Оскар молча протянул мне несколько сколотых вместе листов с набранным на компьютере текстом. Я бегло пробегала глазами строчки, надеясь увидеть слово «цыганка» хоть в каком-то контексте. На последних трех листах Тамара Котина буквально по минутам расписала последний день, проведенный вместе с Тагилом Семибаевым. Увы, дочитав протокол до конца, я убедилась, что Оскар был прав. Не навещала Тамару с Тагилом цыганка, и даже мимо не проходила. Я вернула Оскару листы и бессильно прислонилась спиной к стене. Опять никакой зацепки, ничего, что могло бы связать покушение на убийство Семибаева с гибелью Матвея Гарина!
— Оскар, а что говорит сам вовремя оживший? Он кого-то подозревает?
— Нет, никого он не подозревает. И вряд ли когда-нибудь заподозрит. Ему сделали энцефалограмму мозга — почти ровные линии. Похоже, его мозг находится в глубокой спячке. Практически, он до сих пор в коме.

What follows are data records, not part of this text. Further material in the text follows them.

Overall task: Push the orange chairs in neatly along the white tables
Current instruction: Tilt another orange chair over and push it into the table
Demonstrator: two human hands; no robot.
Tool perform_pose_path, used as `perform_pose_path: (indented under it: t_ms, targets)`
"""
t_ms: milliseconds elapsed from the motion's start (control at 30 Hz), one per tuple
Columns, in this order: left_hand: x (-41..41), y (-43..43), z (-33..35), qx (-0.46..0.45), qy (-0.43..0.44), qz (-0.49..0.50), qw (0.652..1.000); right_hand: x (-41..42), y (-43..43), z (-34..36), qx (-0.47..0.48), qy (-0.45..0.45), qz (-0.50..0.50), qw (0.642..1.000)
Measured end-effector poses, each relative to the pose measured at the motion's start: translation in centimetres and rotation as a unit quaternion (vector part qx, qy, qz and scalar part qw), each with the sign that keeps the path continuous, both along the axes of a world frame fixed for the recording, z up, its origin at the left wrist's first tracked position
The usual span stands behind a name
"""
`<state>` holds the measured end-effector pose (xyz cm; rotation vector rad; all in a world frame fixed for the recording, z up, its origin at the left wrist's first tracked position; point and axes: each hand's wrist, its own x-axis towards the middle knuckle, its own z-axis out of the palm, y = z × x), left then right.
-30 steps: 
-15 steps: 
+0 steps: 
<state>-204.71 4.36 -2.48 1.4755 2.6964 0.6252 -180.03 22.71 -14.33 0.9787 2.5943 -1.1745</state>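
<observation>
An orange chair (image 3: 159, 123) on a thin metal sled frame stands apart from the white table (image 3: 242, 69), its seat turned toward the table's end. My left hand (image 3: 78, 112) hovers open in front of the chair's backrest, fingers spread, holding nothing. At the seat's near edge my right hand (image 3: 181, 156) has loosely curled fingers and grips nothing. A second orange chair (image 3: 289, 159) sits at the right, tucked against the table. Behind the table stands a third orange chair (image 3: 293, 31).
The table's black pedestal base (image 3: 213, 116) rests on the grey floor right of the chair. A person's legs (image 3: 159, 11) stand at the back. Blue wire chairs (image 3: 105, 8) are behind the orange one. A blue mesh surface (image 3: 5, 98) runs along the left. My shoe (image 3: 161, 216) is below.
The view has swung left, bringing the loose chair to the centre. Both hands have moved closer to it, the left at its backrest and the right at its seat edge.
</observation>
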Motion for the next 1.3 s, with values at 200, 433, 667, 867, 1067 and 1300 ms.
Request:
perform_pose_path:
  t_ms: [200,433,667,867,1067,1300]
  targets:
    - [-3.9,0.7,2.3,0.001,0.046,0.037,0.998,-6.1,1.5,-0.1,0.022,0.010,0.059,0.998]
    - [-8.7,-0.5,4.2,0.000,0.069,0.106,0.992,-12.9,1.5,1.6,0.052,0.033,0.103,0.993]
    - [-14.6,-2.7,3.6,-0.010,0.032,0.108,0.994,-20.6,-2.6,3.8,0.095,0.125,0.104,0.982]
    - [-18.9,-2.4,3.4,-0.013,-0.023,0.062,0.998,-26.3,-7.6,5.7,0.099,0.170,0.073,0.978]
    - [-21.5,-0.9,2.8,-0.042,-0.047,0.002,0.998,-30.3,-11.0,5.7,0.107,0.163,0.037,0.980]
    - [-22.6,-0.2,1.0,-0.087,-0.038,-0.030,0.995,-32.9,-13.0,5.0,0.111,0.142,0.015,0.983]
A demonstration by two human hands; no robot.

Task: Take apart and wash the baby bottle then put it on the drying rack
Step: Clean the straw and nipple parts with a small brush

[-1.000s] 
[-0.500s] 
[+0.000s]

— Но я сама видела — он встал и пошел!
— Он двигается чисто механически. Если на пути встанет бетонная стена — все равно пойдет вперед и уткнется в бетон. Он не отдает себе отчет ни в своих действиях, ни в том, кто он, где находится, никого не узнает. Хуже того, он не может ни ходить в туалет, ни самостоятельно питаться. Сейчас он находится в отделении частной больницы, где ему ставят капельницу с глюкозой и кормят через зонд. Оплачивает палату и комплексный уход его компаньон. Он пока еще надеется, что Семибаева удастся привести в сознание. Но, учитывая рассказ профессора Эйнгарда, я в этом сильно сомневаюсь…
— Уже доказано, что его тоже отравили тетрадоксином?
— Это доказать мы не сможем. Тут вот какая загвоздка — ни в какой лаборатории у нас не могут взять пробы на этот яд, у нас просто нет нужных реактивов. Мы запросили помощь из Москвы, но вполне возможно, реактивы нам не пришлют, я не уверен, что в данный момент они где-либо есть вообще. Но тут дело проще — у нас есть официальное заявление матери Семибаева, которая требует возбудить уголовное дело по факту покушения на убийство. Так что согласие его жены прокуратуре уже не требуется.
— А если бы он был сиротой? Что, его внезапной воскрешение перед дверью крематория не дало бы повода возбудить дело?
— Только дело о врачебной ошибке. Можно было бы устроить показательный процесс против врача, который признал живого человека умершим. И все. У нас по-прежнему нет никаких доказательств того, что Семибаева отравили.
— А если бы провели эксгумацию тех двух трупов, по поводу которых были звонки, выяснили бы, что их действительно похоронили живьем — тогда доказательства бы были?